* EXERCISE DIRECTIONS: Scan the material below for the string "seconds". Report every line that has it.
──────── DATA EXCERPT
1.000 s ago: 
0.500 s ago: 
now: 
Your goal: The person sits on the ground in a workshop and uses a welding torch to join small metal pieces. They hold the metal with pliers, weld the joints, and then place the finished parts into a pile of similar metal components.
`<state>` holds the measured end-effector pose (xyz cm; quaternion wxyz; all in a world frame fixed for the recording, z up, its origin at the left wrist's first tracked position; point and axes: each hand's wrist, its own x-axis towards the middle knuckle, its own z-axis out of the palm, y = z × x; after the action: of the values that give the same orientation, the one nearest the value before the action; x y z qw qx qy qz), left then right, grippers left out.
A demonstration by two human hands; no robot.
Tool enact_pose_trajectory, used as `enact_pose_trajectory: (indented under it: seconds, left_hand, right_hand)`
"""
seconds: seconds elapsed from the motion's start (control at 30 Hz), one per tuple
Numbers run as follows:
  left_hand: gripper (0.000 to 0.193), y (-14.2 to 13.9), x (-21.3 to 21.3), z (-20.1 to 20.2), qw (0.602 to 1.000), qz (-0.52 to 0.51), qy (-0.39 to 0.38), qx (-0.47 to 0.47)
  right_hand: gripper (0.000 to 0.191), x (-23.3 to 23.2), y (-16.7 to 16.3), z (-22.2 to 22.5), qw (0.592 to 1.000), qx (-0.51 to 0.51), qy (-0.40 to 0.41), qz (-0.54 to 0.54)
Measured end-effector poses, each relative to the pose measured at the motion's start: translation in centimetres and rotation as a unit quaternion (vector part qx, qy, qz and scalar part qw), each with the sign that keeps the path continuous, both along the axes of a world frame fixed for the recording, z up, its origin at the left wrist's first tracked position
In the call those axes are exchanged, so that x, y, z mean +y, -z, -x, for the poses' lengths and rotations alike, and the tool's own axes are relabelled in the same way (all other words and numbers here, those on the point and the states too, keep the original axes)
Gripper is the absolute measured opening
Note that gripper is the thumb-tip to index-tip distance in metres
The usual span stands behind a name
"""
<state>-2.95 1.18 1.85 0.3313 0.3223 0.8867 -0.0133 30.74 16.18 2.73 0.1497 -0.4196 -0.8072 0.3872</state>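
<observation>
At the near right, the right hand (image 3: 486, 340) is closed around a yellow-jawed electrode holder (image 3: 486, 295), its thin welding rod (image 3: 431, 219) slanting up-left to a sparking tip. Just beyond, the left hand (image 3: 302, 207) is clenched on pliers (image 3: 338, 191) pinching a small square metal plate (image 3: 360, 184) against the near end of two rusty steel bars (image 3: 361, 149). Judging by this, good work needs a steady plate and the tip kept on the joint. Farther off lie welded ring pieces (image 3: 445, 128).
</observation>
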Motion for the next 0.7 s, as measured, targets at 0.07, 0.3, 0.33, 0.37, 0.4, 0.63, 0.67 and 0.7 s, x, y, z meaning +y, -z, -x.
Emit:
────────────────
* EXERCISE ANSWER:
Tool enact_pose_trajectory, used as `enact_pose_trajectory: (indented under it: seconds, left_hand, right_hand)`
seconds: seconds elapsed from the motion's start (control at 30 Hz), one per tuple

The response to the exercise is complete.